Philosopher Michael Hanby (Source)

If you’re a longtime reader of this blog, you will recall my linking six years ago to a First Things essay by Catholic philosopher Michael Hanby, titled “The Civic Project Of American Christianity.” 

In it, his basic point is that the cultural conditions in the contemporary US have changed so much that it has become impossible to reconcile Christianity with classical liberalism. Excerpt:

Such are the logical consequences of the sexual revolution, but to grasp more fully the meaning of its triumph, we must see that the sexual revolution is not merely—or perhaps even primarily—sexual. It has profound implications for the relationship not just between man and woman but between nature and culture, the person and the body, children and parents. It has enormous ramifications for the nature of reason, for the meaning of education, and for the relations between the state, the family, civil society, and the Church. This is because the sexual revolution is one aspect of a deeper revolution in the question of who or what we understand the human person to be (fundamental anthropology), and indeed of what we understand reality to be (ontology).
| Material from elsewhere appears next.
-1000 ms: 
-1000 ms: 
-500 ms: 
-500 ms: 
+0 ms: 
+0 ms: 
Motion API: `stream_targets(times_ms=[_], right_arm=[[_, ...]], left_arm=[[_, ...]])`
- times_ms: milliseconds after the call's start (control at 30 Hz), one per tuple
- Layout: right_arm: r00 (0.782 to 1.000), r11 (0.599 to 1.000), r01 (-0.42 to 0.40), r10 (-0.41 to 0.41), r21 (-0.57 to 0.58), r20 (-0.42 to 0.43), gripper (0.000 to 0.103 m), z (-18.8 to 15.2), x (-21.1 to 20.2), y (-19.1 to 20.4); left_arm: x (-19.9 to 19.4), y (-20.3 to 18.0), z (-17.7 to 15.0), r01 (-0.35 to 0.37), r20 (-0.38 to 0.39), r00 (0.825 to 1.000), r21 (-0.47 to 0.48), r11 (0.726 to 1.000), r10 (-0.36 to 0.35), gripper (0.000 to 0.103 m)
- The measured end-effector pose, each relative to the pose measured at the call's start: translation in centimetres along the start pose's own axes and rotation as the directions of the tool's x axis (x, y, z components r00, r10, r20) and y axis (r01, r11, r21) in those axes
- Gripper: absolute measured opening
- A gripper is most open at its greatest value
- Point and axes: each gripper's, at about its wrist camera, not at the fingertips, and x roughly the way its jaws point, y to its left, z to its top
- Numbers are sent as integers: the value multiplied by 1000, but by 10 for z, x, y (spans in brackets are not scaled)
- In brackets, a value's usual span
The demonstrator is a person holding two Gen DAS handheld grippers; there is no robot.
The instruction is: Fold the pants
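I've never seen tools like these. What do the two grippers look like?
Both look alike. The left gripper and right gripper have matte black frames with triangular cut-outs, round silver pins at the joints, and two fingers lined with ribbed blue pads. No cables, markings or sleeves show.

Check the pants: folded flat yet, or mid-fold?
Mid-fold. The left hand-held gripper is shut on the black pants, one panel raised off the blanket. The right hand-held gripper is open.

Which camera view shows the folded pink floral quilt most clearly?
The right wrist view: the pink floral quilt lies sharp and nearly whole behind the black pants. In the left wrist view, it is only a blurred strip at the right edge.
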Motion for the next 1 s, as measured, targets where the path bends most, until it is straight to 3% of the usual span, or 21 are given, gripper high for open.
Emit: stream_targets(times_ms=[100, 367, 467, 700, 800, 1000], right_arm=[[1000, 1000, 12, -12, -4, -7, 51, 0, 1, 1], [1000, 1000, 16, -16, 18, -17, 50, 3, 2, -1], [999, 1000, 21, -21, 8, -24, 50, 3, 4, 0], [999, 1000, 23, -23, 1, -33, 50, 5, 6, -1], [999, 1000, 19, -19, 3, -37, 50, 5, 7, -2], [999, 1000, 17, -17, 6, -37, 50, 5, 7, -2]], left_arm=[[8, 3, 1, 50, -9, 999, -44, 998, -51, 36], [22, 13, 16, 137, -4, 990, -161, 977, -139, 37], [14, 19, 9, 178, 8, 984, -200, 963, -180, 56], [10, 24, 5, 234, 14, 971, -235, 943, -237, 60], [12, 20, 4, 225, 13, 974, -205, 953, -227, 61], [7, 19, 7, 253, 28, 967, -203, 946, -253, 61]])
All notions of justice presuppose ontology and anthropology, and so a revolution in fundamental anthropology will invariably transform the meaning and content of justice and bring about its own morality. We are beginning to feel the force of this transformation in civil society and the political order. Court decisions invalidating traditional marriage law fall from the sky like rain. The regulatory state and ubiquitous new global media throw their ever increasing weight behind the new understanding of marriage and its implicit anthropology, which treats our bodies as raw material to be used as we see fit. Today a rigorous new public morality inverts and supplants the residuum of our Christian moral inheritance.
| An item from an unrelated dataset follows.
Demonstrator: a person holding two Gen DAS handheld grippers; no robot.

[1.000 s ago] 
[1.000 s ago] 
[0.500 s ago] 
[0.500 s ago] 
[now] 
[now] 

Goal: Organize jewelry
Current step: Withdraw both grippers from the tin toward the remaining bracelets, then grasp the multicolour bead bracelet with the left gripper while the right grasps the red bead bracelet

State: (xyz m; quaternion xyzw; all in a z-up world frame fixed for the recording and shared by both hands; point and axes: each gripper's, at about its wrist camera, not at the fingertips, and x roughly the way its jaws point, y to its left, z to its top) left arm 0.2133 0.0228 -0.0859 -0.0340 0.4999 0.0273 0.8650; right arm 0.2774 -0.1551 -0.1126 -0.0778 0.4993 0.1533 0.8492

This compels us to reconsider the civic project of American Christianity that has for the most part guided our participation in the liberal public order for at least a century.

The Catholic critic Reilly has written America On Trial: A Defense of the Founding, a book-length critique of Hanby’s view (and Patrick Deneen’s, which is similarly pessimistic about Catholic Christianity and the American project). Reilly believes that the American founding is, in fact, consonant with Catholicism, and that the late deviations from the Founding can be remedied. Hanby and Deneen, by contrast, believes that the ultimate irreconcilability of Catholicism with classical liberalism was there from the beginning.

Michael Hanby has written a lengthy response to Reilly’s book. Hanby begins by saying that Reilly wants to have a historical and psychological argument, when the issue (as far as Hanby is concerned) is metaphysical and theological. Then:

Reilly cannot concede that the myth of the “civic project” has been falsified by events, but he can see that this project is in peril. He worries for its future and for the future of Christians in the public square. He seems particularly solicitous toward the young—for students influenced by the likes of Deneen and me—, worried that “they will feel they no longer have a country they can love and wish to serve” and thus will decline to follow their forebears down the “path of guardianship.” In one inadvertently telling remark, Reilly says that those who “denigrate the Founding” as Deneen and I do “exclude themselves from the public arena by conceding it to their opponents.”

And what if our “denigrating” conclusions happen to be true? The implication is that one should stop thinking at the point where understanding the truth ceases to be useful in the “public arena” or risks sacrificing political influence. One could hardly ask for a clearer illustration of the difference between a political and a philosophical argument—or of the high cost of the “civic project.” Nor could one ask for a better explanation of why Fr. Neuhaus’s “Catholic Moment” passed without ever arriving, despite the fact that Catholics are now poised to take the reins of American power in every branch of government. There is no barrier to the advancement of Catholics in American public life provided that Catholic truth is irrelevant to the discharge of their public duties. One is free to believe whatever one likes in America so long as it’s false. From Reilly’s vantage along the guardian’s path, then, arguments like Deneen’s and mine are “fraught with danger.” “If Christians come to believe that America is congenitally their enemy,” he writes, “they will cease to defend it and join in its destruction for their own reasons.”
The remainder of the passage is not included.